Starting at the line below holding "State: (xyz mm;" and stopping at the line holding "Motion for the", print every line exactly, both ends included, and leave the rest out.
#### Extracted information ####
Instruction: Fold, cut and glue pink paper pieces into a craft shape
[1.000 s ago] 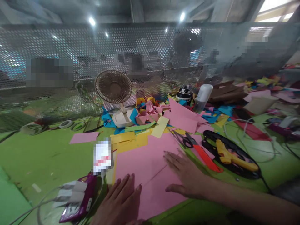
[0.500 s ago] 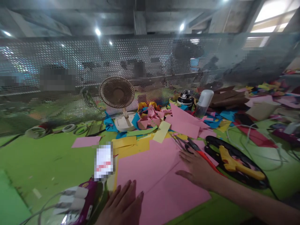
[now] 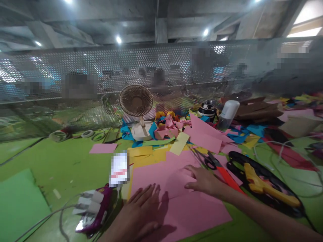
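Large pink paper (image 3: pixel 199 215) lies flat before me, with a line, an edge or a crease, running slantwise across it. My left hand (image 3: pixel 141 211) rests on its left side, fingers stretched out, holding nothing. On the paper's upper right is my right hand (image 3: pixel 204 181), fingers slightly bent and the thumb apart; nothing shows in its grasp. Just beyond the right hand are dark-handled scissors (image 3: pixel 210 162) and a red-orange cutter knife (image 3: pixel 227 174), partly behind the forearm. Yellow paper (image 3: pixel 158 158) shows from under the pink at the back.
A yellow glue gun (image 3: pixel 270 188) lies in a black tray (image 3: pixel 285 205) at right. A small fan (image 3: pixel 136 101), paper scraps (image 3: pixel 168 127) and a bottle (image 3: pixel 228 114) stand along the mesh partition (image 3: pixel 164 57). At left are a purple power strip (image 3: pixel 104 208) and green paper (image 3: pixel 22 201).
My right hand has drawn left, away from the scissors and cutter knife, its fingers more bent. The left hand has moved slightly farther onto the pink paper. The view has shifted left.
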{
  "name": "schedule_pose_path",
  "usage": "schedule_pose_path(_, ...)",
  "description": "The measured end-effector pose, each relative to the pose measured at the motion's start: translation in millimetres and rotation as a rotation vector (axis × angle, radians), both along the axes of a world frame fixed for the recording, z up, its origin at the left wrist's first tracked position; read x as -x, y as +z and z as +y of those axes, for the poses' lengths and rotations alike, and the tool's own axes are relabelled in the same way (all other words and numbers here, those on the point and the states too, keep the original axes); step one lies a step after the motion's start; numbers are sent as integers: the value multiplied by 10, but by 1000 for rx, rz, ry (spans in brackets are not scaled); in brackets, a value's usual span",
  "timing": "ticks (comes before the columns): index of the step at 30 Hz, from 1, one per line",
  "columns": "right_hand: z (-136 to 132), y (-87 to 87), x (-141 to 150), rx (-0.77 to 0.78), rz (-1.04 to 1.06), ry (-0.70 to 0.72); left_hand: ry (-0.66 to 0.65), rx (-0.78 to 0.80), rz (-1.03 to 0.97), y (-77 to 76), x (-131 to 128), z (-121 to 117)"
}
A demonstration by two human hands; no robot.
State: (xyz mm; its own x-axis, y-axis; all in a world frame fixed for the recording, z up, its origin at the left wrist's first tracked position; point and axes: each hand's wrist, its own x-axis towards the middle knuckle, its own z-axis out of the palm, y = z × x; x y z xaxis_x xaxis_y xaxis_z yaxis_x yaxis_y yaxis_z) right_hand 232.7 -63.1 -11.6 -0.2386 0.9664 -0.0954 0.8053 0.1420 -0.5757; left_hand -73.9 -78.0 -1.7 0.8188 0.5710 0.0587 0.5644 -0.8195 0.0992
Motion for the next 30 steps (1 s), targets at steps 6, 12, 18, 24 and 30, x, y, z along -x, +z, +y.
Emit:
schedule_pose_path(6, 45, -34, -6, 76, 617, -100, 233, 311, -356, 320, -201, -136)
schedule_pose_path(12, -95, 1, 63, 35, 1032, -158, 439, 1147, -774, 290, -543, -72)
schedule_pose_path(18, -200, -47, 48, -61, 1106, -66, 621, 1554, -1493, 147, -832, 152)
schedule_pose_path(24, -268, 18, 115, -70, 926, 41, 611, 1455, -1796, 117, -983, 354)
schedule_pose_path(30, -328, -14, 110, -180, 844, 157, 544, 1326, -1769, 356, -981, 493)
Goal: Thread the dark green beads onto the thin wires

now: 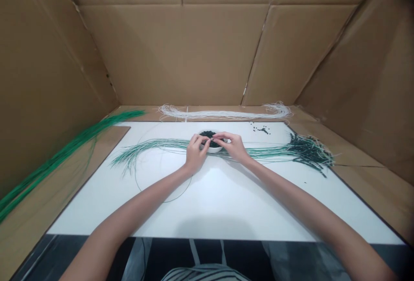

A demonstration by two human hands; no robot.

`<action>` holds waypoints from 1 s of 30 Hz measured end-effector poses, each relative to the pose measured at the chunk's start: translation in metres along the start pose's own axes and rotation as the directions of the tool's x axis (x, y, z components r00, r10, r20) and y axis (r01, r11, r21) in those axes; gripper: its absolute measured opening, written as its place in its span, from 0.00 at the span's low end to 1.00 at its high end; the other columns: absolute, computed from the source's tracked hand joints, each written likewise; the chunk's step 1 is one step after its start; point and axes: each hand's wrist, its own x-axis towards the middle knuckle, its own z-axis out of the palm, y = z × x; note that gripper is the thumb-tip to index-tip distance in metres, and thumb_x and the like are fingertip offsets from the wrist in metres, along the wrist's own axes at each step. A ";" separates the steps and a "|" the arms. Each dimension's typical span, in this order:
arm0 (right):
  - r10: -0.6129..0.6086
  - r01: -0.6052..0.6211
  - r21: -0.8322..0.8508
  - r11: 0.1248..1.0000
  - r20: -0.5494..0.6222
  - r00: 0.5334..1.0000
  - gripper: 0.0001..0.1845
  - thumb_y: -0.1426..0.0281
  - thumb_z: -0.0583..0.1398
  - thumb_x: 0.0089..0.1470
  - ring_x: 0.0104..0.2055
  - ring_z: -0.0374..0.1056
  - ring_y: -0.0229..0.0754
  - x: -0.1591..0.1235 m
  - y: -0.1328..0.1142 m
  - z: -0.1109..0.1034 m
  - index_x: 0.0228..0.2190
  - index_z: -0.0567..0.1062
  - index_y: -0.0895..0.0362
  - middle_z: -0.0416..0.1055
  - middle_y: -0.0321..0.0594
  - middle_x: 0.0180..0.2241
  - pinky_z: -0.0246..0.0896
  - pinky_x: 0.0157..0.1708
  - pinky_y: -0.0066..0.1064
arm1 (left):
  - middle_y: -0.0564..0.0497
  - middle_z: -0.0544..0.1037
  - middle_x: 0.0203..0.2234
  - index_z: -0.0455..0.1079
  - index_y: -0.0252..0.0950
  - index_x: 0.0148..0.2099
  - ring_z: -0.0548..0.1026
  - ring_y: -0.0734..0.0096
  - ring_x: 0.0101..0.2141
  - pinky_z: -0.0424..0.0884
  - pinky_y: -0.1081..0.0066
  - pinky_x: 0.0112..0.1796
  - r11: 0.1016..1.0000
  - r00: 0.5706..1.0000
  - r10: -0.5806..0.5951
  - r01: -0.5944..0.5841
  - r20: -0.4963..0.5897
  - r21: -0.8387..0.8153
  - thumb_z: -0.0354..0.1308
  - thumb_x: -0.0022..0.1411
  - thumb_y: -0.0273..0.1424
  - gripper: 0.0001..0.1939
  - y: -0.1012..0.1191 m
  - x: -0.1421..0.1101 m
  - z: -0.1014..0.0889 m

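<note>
A small white bowl point(213, 150) full of tiny dark pieces point(208, 134) stands at the middle of the white board. Over its rim, my left hand point(196, 151) pinches thumb and finger together. My right hand point(233, 146) also pinches, its fingertips meeting the left ones above the bowl. Whatever sits between the fingertips is too small to make out. A thin strand point(165, 202) loops across the board and passes under my left forearm. Behind both hands and the bowl runs a bundle of thin green strands point(161, 143), its right end point(310, 151) thick with dark pieces.
The white board point(220, 203) lies on cardboard. Loose dark pieces point(263, 129) are scattered at its back right. A white strand bundle point(213, 113) lies along the back, and a bright green bundle point(71, 143) on the left. Cardboard walls point(181, 52) enclose the back and sides.
</note>
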 end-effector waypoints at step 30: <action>-0.125 0.128 -0.214 0.968 0.029 0.992 0.07 0.68 0.57 0.46 0.30 0.66 0.38 -0.001 0.000 0.004 0.26 0.73 0.58 0.71 0.39 0.26 0.59 0.32 0.28 | 0.51 0.67 0.29 0.66 0.36 0.33 0.66 0.73 0.33 0.63 0.72 0.35 1.000 1.000 0.007 -0.006 0.023 -0.022 0.47 0.59 0.29 0.07 -0.007 -0.003 0.001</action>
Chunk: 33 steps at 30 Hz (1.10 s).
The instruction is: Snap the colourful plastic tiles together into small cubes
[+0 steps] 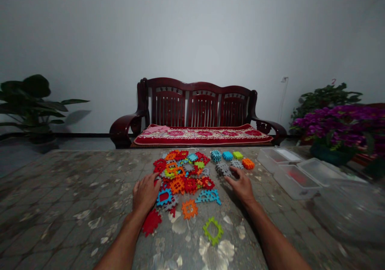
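Colourful toothed plastic building tiles lie in a loose pile (183, 174) on the table. At the pile's left edge rests my left hand (146, 194), fingers stretched towards the red and blue tiles and nothing visibly held. My right hand (242, 186) has thumb and forefinger against the right edge of a stack of grey toothed tiles (223, 168). Around that stack stand a blue stack (215, 156), a flat blue tile stack (227, 155), a green one (238, 155), an orange one (248, 163) and another grey one (237, 164).
Nearer me on the patterned table (99, 206) lie an orange window tile (189, 209), a green frame tile (213, 230), a red tile (151, 222) and a blue arched piece (208, 196). Clear plastic boxes (297, 181) stand at right, beside purple flowers (339, 123). A wooden bench (201, 101) is behind.
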Each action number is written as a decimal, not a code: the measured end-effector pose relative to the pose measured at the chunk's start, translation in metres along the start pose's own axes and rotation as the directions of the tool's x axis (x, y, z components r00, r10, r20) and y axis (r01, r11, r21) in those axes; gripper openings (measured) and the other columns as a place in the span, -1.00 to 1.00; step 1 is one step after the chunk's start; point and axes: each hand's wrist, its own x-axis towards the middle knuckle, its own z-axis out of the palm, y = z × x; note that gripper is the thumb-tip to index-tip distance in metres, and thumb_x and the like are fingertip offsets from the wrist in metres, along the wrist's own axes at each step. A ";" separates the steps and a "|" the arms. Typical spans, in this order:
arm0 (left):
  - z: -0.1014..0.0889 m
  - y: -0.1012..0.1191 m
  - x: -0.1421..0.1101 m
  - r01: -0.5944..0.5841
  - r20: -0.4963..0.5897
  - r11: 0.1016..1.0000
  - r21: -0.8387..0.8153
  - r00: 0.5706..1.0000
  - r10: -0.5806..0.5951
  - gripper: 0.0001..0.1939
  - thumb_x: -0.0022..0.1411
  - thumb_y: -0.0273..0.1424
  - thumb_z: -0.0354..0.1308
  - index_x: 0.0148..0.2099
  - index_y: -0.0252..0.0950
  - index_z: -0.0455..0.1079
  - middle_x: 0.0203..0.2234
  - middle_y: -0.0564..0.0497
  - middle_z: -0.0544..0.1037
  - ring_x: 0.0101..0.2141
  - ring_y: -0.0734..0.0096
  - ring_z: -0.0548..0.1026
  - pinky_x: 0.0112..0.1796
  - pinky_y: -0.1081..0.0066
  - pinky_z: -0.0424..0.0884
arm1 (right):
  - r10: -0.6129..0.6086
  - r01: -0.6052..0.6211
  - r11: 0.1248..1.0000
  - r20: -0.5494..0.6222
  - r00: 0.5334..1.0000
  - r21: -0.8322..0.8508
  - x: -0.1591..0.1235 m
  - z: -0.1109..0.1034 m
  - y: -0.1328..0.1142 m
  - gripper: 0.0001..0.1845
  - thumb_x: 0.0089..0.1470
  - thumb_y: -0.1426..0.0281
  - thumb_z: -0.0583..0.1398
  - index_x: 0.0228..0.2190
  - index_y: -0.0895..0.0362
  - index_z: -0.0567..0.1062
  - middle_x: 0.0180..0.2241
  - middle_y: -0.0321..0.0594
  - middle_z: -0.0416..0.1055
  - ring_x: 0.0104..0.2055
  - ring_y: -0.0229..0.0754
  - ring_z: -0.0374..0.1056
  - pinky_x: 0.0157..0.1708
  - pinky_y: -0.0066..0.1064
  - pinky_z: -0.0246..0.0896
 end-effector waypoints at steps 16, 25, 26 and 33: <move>-0.005 0.003 0.000 0.008 0.012 1.000 0.011 1.000 -0.008 -0.56 0.48 -0.31 -0.11 0.26 -0.21 0.42 0.24 -0.12 0.52 0.24 0.21 0.42 0.30 0.09 0.16 | 0.064 -0.067 0.831 -0.025 0.998 -0.552 0.026 0.018 -0.018 -0.36 0.08 0.10 0.31 0.15 0.09 0.51 0.00 -0.05 0.58 0.05 0.10 0.43 -0.03 -0.21 0.28; -0.008 0.006 -0.001 0.018 -0.003 1.000 0.001 1.000 -0.018 -0.56 0.46 -0.33 -0.09 0.25 -0.24 0.44 0.22 -0.15 0.53 0.23 0.16 0.44 0.30 0.04 0.17 | -0.035 0.021 0.822 -0.013 0.999 -0.569 0.025 0.019 -0.014 -0.38 0.07 0.12 0.33 0.12 0.09 0.54 0.00 0.00 0.57 0.04 0.12 0.40 0.02 -0.16 0.23; -0.009 0.007 -0.001 0.019 0.001 1.000 0.002 1.000 -0.019 -0.56 0.46 -0.33 -0.09 0.25 -0.24 0.44 0.22 -0.15 0.53 0.23 0.16 0.44 0.30 0.05 0.17 | -0.075 0.052 0.834 -0.018 0.997 -0.549 0.023 0.020 -0.014 -0.41 0.07 0.13 0.33 0.10 0.09 0.55 0.00 0.00 0.57 0.04 0.11 0.39 0.03 -0.16 0.23; -0.011 0.009 -0.002 0.033 0.006 0.999 -0.010 0.999 -0.033 -0.56 0.46 -0.34 -0.08 0.25 -0.22 0.44 0.23 -0.13 0.52 0.24 0.18 0.43 0.32 0.06 0.16 | -0.309 0.362 0.899 0.230 0.923 -0.247 -0.007 0.040 -0.045 -0.75 0.16 0.37 0.22 -0.15 0.05 0.65 -0.10 -0.15 0.61 -0.01 -0.03 0.41 0.05 -0.23 0.24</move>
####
__Result of the task__.
State: (xyz mm; its own x-axis, y-axis; all in a world frame fixed for the recording, z up, its origin at the left wrist's first tracked position; point and axes: each hand's wrist, its own x-axis towards the middle knuckle, its own z-axis out of the palm, y = z × x; x y z xaxis_x xaxis_y xaxis_z yaxis_x yaxis_y yaxis_z) right_hand 232.7 -63.1 -11.6 -0.2386 0.9664 -0.0954 0.8053 0.1420 -0.5757; left_hand -73.9 -78.0 -1.7 0.8188 0.5710 0.0587 0.5644 -0.8195 0.0992
Motion for the next 30 steps (1 s), targets at steps 6, 12, 18, 24 and 30, x, y, z along -x, +z, +y.

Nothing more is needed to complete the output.